6次産業の起業を目指す受講者らは熱心に講座に耳を傾けた=16日、宮古農村青少年教育センター

 「我が国の食と農林漁業の再生のための基本方針・行動計画」に基づき、県が主催するアグリチャレンジ6次産業化支援事業の宮古島市での初回講座が16日、宮古農村青少年教育センターで開講した。県農水部営農支援課で農業革新支援専門員を務める島袋律子さんが、6次産業の概要を説明し県内の先進事例などを紹介した。講座には6次産業の起業を目指す受講者が多数参加し、島袋さんの講義に耳を傾けた。




 講座に先立ち、主催者の宮古農林水産振興センター農業改良普及課の松尾安人課長があいさつし、「昨年の日照不足など、安定した農業所得が得られないこともある。国が打ち出した6次産業支援強化に基づき、県も地域資源の活用による6次産業化を促進している。売れる農産加工物に取り組み農家所得を上げてほしい」と受講者を励ました。

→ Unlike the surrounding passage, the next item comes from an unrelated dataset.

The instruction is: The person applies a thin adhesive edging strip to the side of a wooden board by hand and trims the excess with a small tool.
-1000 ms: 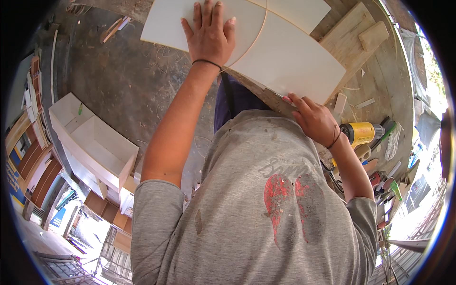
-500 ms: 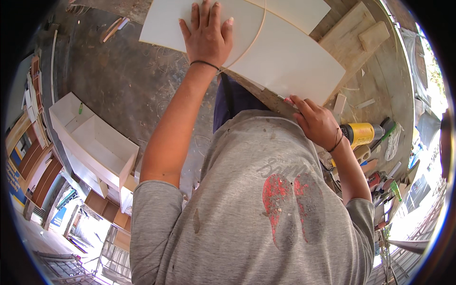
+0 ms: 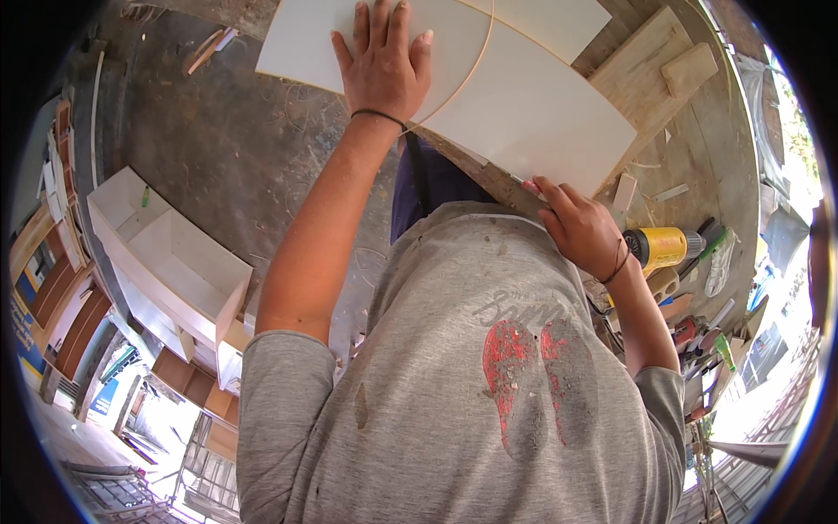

 島袋さんは講義で、県が取り組んでいる「おきなわ食材レシピネット」や、県内に130店舗以上が登録されている「沖縄食材の店」などを紹介。農林水産業と製造加工業、飲食サービス業などの第3次産業を一貫して行う6次産業の概要について説明した。



 現在、1兆円程度の6次産業市場規模を国は5年後に3兆円、10年後に10兆円規模を目指していることを説明した上で、「6次産業のはじまりは農村における女性起業活動だった。男女共同参画社会の構築とも関係するが、農家の女性所得を向上させることに端を発している」と話した。